Le roi de Jordanie ayant rejoint le chœur anti-Netanyahu dans une récente interview donnée au Wall Street Journal, Obama semble coordonner ses efforts avec le Parti Travailliste israélien, qui fait partie du gouvernement de la coalition de Netanyahu, pour faire plier Netanyahu, qui a refusé de se conformer aux ordres d’Obama. À cette fin, des ténors du Parti Travailliste ont rencontré des officiels et non-officiels palestiniens aux États-Unis et en Cisjordanie pour coordonner les efforts et faire chorus avec le projet de nouveau Camp David d’Obama.

Le bébé d’Obama ne peut naître que si un nouveau dirigeant palestinien accepte les termes de Camp David, maintenant encore plus réduits que lorsqu’Ehud Barak les a offerts à Arafat en 2000. Avec des dizaines de milliers de colons supplémentaires, davantage de terres palestiniennes saisies par le Mur de l’apartheid et davantage de confiscations de terres en Cisjordanie et à Jérusalem-Est, les 65% de Cisjordanie (vendus par la propagande américaine et israélienne comme représentant plus de 95% de la Cisjordanie) qu’a rejetés Arafat seront encore réduits et reproposés au peuple palestinien par Fayyad lui-même.

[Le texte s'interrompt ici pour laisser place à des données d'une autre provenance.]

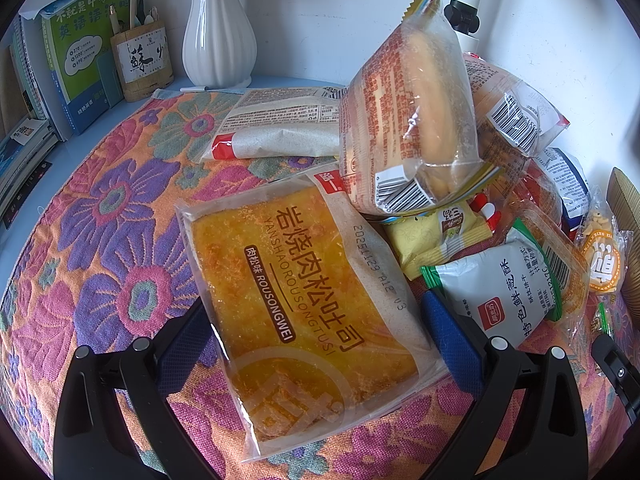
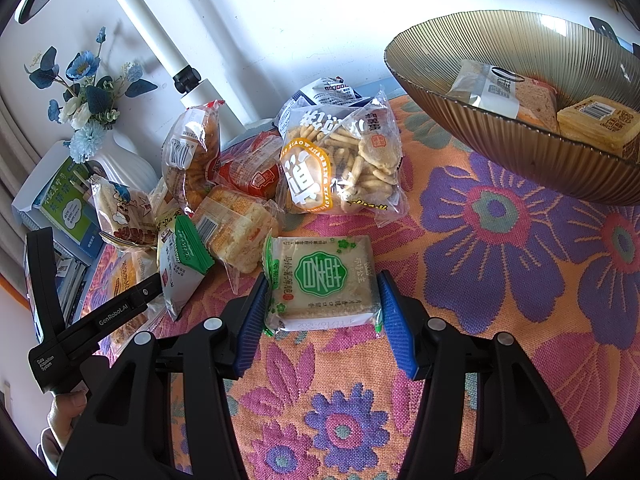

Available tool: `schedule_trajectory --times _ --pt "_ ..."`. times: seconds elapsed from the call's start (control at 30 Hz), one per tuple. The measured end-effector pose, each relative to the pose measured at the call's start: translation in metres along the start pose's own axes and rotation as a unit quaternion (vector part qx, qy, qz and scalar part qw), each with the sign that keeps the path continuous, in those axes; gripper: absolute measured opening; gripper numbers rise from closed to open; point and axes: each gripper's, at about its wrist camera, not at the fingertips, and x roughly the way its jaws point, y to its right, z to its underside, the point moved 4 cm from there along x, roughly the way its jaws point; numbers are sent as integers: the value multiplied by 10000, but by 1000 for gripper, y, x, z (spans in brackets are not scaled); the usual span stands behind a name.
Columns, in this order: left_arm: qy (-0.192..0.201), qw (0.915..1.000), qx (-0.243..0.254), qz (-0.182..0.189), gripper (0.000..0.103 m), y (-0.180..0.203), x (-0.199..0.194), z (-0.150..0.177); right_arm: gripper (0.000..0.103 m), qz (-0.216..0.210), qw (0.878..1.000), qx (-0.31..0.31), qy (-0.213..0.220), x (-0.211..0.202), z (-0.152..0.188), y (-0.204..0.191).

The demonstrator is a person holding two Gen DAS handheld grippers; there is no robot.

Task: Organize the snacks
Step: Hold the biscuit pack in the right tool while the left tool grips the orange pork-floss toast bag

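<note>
My left gripper [image 1: 316,320] is open, its blue pads either side of a flat orange meat-floss toast packet [image 1: 304,292] lying on the floral cloth. Behind it stands a clear bread packet [image 1: 408,112] on a heap of snacks. My right gripper [image 2: 322,304] has its blue pads against both sides of a square packet with a green round label [image 2: 322,278], which rests on the cloth. A ribbed amber glass bowl [image 2: 500,136] at the upper right holds two wrapped snacks [image 2: 504,92].
A snack heap includes a bag of cracker sticks [image 2: 340,160], a green-white biscuit packet [image 1: 508,296] and a yellow packet [image 1: 436,240]. A white vase [image 1: 218,36], pen holder [image 1: 142,60] and books [image 1: 76,64] stand at the back left. A white lamp post [image 2: 160,40] stands behind the heap.
</note>
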Motion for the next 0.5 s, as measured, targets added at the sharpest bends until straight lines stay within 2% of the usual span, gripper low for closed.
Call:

En effet, le bruit court à Washington, ou du moins au Washington Post, que le plan de paix envisagé par Obama est basé sur Camp David, sauf que "90% de la carte auraient la même apparence" que la carte offerte par Ehud Barak en 2000, c’est-à-dire que les Palestiniens se verront maintenant proposer 58% de la Cisjordanie. Ce sera la taille du nouveau-né de Fayyad.

Quand ces préparatifs seront achevés, Fayyad donnera naissance à son bébé américain illégitime, baptisé "Palestine". Contrairement au bébé nazaréen, le bébé de Fayyad ne sera pas annonciateur de salut mais d’une plus grande misère pour le peuple palestinien. Les cadeaux à la mère et l’enfant devront être envoyés "aux bons soins" du bureau de Salam Fayyad à Ramallah.

* L’auteur enseigne la politique moderne arabe et l’histoire intellectuelle à Columbia University, New York. Il est l’auteur de "The Persistence of the Palestinian Question" (Routledge, 2006).